- **Activity**
An exact copy of the data is required. No picture may appear in it.

(Information provided Opens)

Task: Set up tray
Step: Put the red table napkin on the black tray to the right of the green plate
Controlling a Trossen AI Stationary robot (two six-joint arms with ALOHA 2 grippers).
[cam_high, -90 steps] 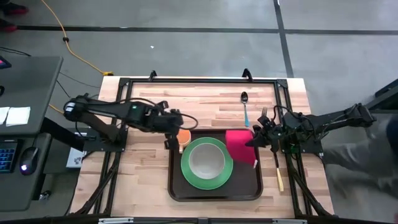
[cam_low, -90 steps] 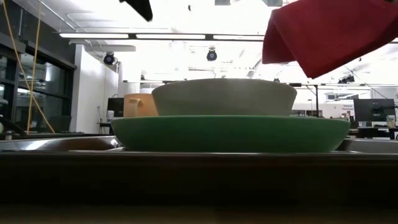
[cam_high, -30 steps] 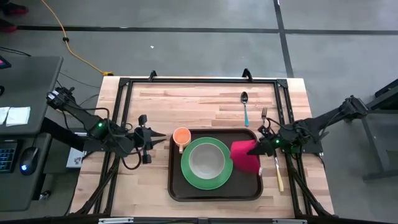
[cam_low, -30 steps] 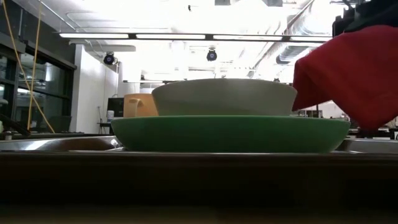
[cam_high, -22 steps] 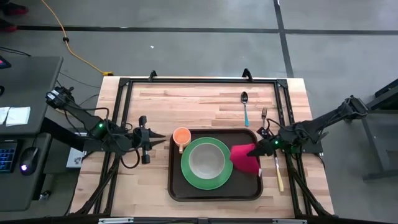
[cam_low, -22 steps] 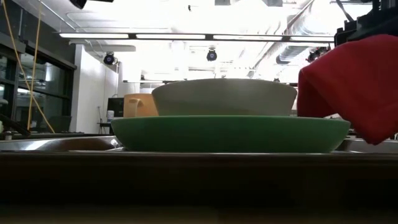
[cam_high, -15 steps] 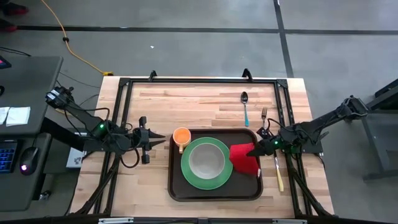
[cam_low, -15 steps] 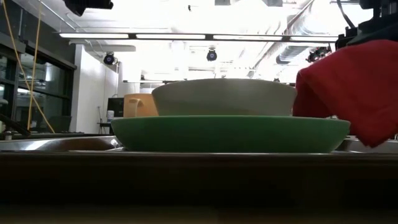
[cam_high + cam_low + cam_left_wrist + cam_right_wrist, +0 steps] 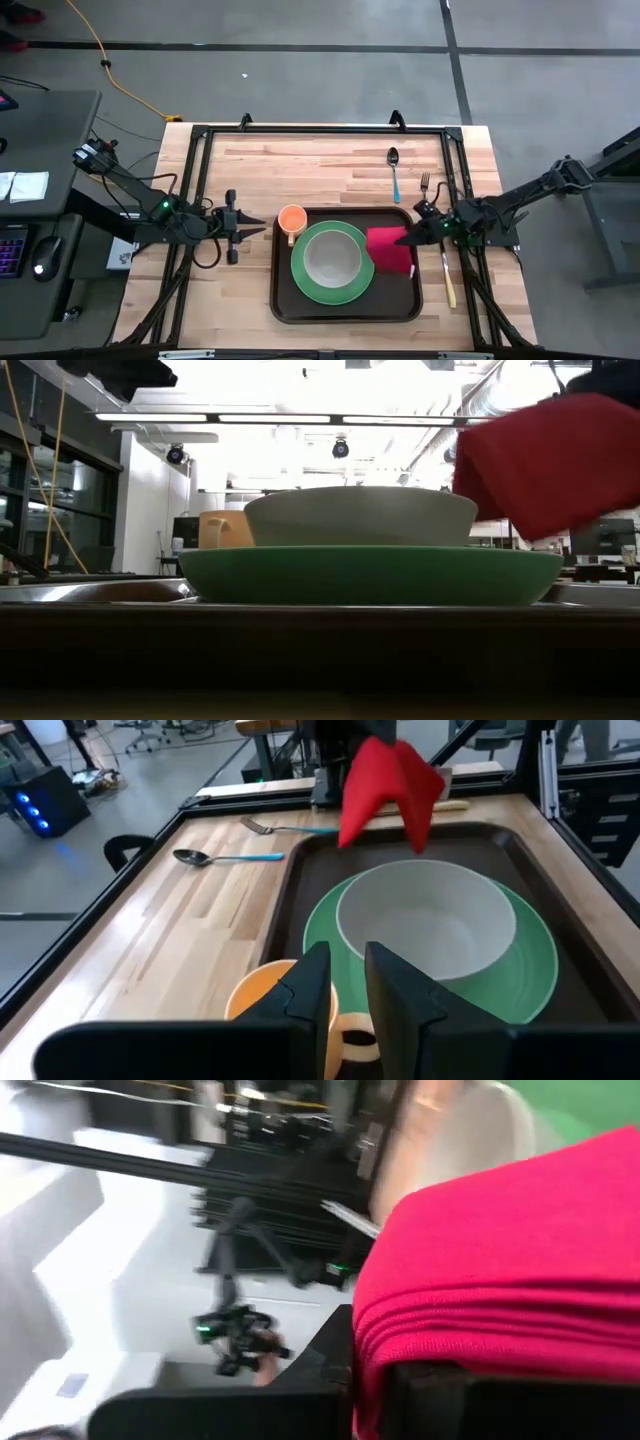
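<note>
The dark brown tray (image 9: 285,300) lies at the table's near middle. On it stand a green plate (image 9: 361,280) carrying a pale bowl (image 9: 333,258) and, in the far left corner, an orange cup (image 9: 292,217). My right gripper (image 9: 408,237) is at the tray's right side, shut on a red folded napkin (image 9: 390,250), which hangs over the tray beside the plate. In the low view the napkin (image 9: 545,460) shows clear above the plate's rim. My left gripper (image 9: 258,232) waits left of the tray, pointing at the cup, its fingers shut to a narrow slit. My right gripper pinches the red napkin at its right edge (image 9: 450,1345), coming level from the table's right side. Several folded layers show stacked at the fingers. The napkin is lifted clear and droops from the fingers over the tray's right part, next to the plate.
A spoon (image 9: 393,160) with a blue handle and a fork (image 9: 424,183) lie on the wood beyond the tray's far right corner. A knife (image 9: 447,275) lies right of the tray. A black frame (image 9: 320,128) borders the table. Bare wood spreads along the far side.
The right gripper kept its hold at the tray's right side. The napkin hung low near the tray floor, then rose and swung toward the plate, so its lower edge now sits above the plate's rim. The left arm stayed about where it was.
</note>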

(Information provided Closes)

- **Your response**
Task: Set up tray
Step: Put the red table napkin on the black tray to the right of the green plate
Controlling a Trossen AI Stationary robot (two six-joint arms with ALOHA 2 grippers).
[cam_high, -90 steps] 
[cam_low, -90 steps] 
[cam_high, -30 steps] 
[cam_low, -30 steps] 
[cam_high, -22 steps] 
[cam_low, -22 steps] 
[cam_high, -15 steps] 
[cam_low, -15 steps] 
[cam_high + cam_low + cam_left_wrist + cam_right_wrist, +0 steps] 
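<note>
The dark brown tray (image 9: 285,300) lies at the table's near middle. On it stand a green plate (image 9: 361,280) carrying a pale bowl (image 9: 333,258) and, in the far left corner, an orange cup (image 9: 292,217). My right gripper (image 9: 408,237) is at the tray's right side, shut on a red folded napkin (image 9: 390,250), which hangs over the tray beside the plate. In the low view the napkin (image 9: 545,460) shows clear above the plate's rim. My left gripper (image 9: 258,232) waits left of the tray, pointing at the cup, its fingers shut to a narrow slit. My right gripper pinches the red napkin at its right edge (image 9: 450,1345), coming level from the table's right side. Several folded layers show stacked at the fingers. The napkin is lifted clear and droops from the fingers over the tray's right part, next to the plate.
A spoon (image 9: 393,160) with a blue handle and a fork (image 9: 424,183) lie on the wood beyond the tray's far right corner. A knife (image 9: 447,275) lies right of the tray. A black frame (image 9: 320,128) borders the table. Bare wood spreads along the far side.
The right gripper kept its hold at the tray's right side. The napkin hung low near the tray floor, then rose and swung toward the plate, so its lower edge now sits above the plate's rim. The left arm stayed about where it was.
</note>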

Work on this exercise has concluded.